THE PROBLEM
Once you find the line with "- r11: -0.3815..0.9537" in the data that follows, repeat it and every line after it exactly, through the line with "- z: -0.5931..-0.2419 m".

[SUPPLIED ENTRIES — start]

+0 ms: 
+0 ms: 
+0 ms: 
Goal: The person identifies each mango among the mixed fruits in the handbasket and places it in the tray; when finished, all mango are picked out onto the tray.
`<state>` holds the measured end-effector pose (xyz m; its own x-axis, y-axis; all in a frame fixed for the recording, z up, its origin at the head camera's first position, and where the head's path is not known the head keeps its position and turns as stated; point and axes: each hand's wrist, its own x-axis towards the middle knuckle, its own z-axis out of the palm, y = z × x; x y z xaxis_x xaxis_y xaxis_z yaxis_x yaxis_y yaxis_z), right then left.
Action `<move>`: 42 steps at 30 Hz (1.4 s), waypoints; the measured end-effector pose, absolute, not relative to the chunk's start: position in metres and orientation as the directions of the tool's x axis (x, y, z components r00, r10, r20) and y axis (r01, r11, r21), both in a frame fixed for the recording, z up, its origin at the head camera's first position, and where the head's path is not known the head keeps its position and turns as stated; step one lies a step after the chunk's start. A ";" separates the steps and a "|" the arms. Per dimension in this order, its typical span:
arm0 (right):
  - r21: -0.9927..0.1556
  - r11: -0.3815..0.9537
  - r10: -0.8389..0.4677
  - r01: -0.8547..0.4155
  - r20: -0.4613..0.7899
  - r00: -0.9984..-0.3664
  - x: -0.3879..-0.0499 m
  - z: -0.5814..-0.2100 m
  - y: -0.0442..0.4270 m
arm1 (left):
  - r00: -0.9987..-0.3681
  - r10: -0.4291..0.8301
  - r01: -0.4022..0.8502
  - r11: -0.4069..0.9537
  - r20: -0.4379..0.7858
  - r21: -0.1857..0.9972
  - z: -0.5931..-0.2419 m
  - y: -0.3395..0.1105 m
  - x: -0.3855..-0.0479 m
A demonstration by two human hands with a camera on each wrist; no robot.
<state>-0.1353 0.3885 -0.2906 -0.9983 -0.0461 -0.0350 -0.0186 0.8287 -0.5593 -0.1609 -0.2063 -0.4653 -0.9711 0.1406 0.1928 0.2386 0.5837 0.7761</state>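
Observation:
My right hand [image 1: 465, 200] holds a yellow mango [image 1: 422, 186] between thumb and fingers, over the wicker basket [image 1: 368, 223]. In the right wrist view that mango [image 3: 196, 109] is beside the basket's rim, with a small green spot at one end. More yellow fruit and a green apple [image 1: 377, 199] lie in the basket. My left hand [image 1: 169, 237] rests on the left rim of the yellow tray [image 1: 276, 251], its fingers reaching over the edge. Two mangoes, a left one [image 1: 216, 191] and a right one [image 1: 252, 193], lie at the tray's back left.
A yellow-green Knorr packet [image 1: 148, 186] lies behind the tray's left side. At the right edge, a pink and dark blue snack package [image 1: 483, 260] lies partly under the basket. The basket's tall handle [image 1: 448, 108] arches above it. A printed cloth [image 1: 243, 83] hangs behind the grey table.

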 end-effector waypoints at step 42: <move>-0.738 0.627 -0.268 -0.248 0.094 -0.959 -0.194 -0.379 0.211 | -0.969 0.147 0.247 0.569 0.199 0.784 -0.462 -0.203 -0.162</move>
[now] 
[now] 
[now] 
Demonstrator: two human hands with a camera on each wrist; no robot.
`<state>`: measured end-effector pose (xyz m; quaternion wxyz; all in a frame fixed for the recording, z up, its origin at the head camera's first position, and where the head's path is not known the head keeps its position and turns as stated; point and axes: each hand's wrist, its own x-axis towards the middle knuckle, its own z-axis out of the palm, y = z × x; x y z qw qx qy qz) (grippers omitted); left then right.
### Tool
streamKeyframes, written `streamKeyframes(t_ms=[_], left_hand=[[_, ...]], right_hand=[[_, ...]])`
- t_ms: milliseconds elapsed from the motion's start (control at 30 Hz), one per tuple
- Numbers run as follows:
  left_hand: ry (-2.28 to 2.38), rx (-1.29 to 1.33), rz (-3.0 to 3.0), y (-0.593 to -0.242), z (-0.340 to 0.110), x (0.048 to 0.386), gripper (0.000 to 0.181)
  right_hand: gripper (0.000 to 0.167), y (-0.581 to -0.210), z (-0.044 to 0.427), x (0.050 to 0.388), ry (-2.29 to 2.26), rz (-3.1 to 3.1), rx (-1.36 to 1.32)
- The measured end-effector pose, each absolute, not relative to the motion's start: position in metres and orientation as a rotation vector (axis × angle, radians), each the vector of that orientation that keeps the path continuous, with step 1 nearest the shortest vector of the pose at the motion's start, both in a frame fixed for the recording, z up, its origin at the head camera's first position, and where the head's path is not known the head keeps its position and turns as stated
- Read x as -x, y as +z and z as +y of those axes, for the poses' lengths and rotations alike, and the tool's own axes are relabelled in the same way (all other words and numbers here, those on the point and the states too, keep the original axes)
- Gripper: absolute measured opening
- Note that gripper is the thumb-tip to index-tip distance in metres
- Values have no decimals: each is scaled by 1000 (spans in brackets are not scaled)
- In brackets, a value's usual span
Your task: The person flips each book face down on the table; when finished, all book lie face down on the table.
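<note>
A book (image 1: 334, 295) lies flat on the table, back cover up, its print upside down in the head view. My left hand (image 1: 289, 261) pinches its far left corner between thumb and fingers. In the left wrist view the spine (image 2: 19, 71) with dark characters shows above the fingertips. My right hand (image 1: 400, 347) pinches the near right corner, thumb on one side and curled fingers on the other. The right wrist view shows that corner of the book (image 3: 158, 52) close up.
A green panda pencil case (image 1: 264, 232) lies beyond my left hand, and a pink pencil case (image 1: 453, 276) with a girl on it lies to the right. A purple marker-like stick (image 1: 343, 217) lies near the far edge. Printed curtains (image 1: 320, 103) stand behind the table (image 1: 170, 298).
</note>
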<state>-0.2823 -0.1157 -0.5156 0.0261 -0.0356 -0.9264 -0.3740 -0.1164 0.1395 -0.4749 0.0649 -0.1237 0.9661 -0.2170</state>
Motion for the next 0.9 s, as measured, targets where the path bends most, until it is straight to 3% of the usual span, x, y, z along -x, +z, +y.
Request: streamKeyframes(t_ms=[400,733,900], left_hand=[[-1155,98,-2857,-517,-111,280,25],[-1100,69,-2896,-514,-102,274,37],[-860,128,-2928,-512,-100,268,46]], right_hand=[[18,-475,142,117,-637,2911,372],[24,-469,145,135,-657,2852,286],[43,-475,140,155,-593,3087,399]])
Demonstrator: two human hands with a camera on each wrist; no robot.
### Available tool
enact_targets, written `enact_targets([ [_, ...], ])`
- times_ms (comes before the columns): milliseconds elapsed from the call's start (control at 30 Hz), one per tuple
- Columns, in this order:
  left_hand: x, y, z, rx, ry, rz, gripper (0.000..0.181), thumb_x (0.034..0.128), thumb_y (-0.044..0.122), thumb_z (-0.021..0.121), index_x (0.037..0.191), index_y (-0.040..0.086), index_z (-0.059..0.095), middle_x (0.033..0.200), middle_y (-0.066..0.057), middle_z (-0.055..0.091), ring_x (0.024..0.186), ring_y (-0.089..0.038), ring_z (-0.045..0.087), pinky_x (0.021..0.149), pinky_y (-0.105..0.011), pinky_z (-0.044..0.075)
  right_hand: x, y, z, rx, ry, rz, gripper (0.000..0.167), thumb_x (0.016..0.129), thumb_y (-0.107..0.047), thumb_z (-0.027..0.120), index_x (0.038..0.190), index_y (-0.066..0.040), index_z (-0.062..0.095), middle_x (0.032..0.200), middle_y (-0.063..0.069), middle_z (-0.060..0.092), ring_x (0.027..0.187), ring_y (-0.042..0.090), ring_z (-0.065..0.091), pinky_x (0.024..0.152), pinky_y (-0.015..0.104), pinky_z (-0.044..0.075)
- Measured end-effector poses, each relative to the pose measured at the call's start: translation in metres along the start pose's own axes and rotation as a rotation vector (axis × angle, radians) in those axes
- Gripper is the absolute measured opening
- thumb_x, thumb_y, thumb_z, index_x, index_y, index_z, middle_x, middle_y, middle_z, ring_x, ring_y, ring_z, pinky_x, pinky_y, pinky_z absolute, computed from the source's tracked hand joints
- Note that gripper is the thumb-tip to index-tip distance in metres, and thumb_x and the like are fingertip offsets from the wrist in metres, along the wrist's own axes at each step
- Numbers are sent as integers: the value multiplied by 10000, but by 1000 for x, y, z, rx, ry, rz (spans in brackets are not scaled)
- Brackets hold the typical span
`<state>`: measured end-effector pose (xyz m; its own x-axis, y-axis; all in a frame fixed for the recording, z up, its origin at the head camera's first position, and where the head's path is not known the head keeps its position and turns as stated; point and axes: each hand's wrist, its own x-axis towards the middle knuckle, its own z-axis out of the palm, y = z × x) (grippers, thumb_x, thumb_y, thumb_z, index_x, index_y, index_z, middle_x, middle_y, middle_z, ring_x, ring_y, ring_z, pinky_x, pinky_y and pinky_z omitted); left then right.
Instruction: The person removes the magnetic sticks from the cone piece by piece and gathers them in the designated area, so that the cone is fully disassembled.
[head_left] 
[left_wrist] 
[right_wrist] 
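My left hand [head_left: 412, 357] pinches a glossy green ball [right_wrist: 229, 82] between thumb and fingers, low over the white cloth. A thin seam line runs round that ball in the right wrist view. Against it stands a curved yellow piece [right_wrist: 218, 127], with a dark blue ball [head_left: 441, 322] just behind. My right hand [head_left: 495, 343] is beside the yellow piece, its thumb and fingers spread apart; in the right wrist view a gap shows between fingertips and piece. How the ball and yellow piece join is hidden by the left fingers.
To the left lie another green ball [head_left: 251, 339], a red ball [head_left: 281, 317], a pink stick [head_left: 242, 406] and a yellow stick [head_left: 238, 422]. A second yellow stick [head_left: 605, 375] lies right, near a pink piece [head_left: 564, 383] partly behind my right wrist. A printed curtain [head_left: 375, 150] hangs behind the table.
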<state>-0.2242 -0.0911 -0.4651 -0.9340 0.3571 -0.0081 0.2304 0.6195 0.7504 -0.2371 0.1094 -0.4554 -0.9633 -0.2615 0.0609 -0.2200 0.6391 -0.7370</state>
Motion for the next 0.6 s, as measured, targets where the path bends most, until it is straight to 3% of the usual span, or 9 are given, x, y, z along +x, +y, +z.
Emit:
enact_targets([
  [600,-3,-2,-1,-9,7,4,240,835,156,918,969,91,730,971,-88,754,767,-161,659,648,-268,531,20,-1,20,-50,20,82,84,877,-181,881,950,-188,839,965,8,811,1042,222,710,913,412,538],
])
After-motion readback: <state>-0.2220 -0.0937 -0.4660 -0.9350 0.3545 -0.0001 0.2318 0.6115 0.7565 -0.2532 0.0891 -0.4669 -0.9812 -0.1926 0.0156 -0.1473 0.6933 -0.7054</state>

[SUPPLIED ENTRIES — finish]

SOLUTION
  - r11: -0.3815..0.9537
  - r10: -0.8389..0.4677
  - r01: -0.8547..0.4155
  - r20: -0.4613..0.7899
  - r00: -0.9984..-0.3664
  - x: -0.3879..-0.0499 m
  - z: -0.5814..-0.2100 m
  - y: -0.0442..0.4270 m
arm1 (left):
  - r00: -0.9987..-0.3681
  - r10: -0.4291..0.8301
  - r01: -0.4022..0.8502
  - r11: -0.4069..0.9537
  - r20: -0.4379..0.7858
  - r21: -0.1857..0.9972
  - z: -0.5931..-0.2419 m

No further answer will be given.